NEAL Froneman, CEO of Sibanye-Stillwater, promised analysts they would be “pleasantly surprised” by a proposed streaming deal the firm was negotiating which would then stage “a turnaround” in its flagging share price.
Answering questions in a platinum group metals (PGMs) ‘investor day’, Froneman also defended the group’s strategy, saying it had not altered in the last 12 months.
Sibanye-Stillwater said in its interim results, published on May 31, it was considering raising up to $600m in additional funds and working capital in an effort to deleverage its balance sheet which it acknowledged was one of the reasons the firm’s share price had under-performed this year.
The proposals to raise additional liquidity include a $500m streaming arrangement in which it will pre-sell precious metals. In addition, it would finance inventory of metal produced at its recycling operations at its Stillwater PGM operations in the US – a move that could release $100m in working capital, currently locked up.
“The market is particularly concerned about our high leverage numbers,” said Froneman today. “That is the issue, but there will be a significant turnaround in the share price once we implement the streaming deal,” he said. “It has been disappointing for us, but we are not in this for the next nine months. We have taken long-term strategic decisions.”
Analysts quizzed Froneman on whether the company was sustainable in the long-term and whether strategy ‘would change again’. Once it had paid off the cost of buying the Kloof, Driefontein and Beatrix mines from Gold Fields in terms of the asset demerger from that firm, Sibanye-Stillwater was largely debt-free. It established a track-record of paying large dividends and marketed itself as a high-yield play in a significantly over-leveraged market.
But the decision to acquire PGM assets, beginning with Aquarius Platinum in 2015 and followed by Rustenburg Platinum from Anglo American Platinum and then Stillwater Mining in 2016, pushed the group into a net debt to EBITDA ratio of about 2.4x. The company also issued $1bn worth in shares, although Froneman said today he’d have preferred to raise $1.2bn in shares but for certain shareholders that could not follow their rights.
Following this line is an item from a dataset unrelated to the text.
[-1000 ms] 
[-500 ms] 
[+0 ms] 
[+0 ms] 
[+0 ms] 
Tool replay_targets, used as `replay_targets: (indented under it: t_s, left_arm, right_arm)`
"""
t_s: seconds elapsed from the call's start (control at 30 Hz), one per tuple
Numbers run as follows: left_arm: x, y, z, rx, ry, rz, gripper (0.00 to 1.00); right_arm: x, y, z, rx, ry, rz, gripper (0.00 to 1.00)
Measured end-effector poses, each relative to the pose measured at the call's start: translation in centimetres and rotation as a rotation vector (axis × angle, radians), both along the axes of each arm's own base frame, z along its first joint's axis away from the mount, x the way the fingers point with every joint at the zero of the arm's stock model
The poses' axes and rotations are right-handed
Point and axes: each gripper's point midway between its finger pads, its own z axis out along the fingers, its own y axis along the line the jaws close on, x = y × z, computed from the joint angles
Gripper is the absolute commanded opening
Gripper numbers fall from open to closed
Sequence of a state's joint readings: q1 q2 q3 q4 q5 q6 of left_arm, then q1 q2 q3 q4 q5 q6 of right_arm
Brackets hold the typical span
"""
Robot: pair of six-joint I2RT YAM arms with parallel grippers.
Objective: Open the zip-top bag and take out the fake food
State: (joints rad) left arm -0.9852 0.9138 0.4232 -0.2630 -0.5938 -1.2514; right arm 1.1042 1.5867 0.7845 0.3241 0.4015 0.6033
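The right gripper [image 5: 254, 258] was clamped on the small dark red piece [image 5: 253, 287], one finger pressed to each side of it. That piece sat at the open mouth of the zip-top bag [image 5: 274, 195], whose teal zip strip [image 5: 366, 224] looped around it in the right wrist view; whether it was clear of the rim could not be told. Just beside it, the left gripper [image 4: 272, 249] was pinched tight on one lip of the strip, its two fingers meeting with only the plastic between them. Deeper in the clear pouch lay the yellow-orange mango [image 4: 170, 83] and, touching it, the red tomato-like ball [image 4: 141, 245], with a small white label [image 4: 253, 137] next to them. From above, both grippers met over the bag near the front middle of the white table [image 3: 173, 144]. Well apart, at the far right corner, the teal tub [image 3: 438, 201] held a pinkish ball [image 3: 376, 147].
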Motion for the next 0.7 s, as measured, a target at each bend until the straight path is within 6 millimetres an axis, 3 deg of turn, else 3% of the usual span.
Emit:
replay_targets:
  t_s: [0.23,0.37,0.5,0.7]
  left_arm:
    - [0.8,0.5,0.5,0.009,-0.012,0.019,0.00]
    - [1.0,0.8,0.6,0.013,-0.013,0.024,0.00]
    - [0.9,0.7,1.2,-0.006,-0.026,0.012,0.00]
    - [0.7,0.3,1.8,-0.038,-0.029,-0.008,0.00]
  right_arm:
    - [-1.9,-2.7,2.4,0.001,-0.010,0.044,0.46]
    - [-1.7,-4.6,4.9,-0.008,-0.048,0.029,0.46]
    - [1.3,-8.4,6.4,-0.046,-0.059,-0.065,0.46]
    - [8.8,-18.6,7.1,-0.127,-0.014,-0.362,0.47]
“Once we have implemented the streaming deal and the pipeline financing our net debt to EBITDA would fall to 1.5x,” he said. “I can’t see why we would issue shares,” he added responding to another market concern that Sibanye-Stillwater would attempt to equity finance its debt notwithstanding a 42% share price decline this year. Shares in Sibanye-Stillwater are currently trading at R8.98/share, up about 2.5% on the day.
“We have done a lot of analysis and we know the cost of capital using various structures. Steams can be very bespoke. Yes, normally they are used for companies in distress or highly risky start-ups. I would suggest that companies like Glenore used it very successfully in a similar situation [to Sibanye-Stillwater’s relatively high debt pile].
“Also the by-products that we can stream currently get us no value from the market,” he said. “We’ve been through the mill in terms of equity, but once we can announce terms of the stream, we will alleviate your concerns. We have had a number of offers, and you will be pleasantly surprised with the outcome,” he said.
Sibanye-Stillwater could have continued to pay dividends for a short period with the gold assets, but it decided moving into PGMs would provide sustainable returns for shareholders over a longer period. “When we were just a gold company, those were the projects we had and that’s what we had to do. But we became ex-growth,” he said.
“We could have had a dividend for another three to four years, but we have this strategy which is not a new one, and we will get back into dividends. Sustainability of dividends is much better that being just a gold business which is ring-fenced in South Africa.” The purchase of Stillwater Mining cost $2.2bn.
One of the other concerns affecting Sibanye-Stillwater’s share price was how an all-share proposal to buy Lonmin would develop. Froneman said he was hopeful of concluding the deal this year following Competition Commission approval, possibly in the third quarter. Investor pessimism about Lonmin’s ability to remain net cash was unwarranted. “I don’t believe we will be taking on any Lonmin debt.”
Froneman was also sceptical of ‘Plan B’ in the event the proposal with Lonmin did not materialise, which was to allow it to fold and thereafter pick up selected assets. “12,000 jobs are going to go regardless in terms of Lonmin’s plan, but we can save 18,000 to 20,000 people and that is in the national interest,” he said.
Froneman declined to detail particular ‘rights’ the company had over Lonmin assets should the share purchase agreement fail.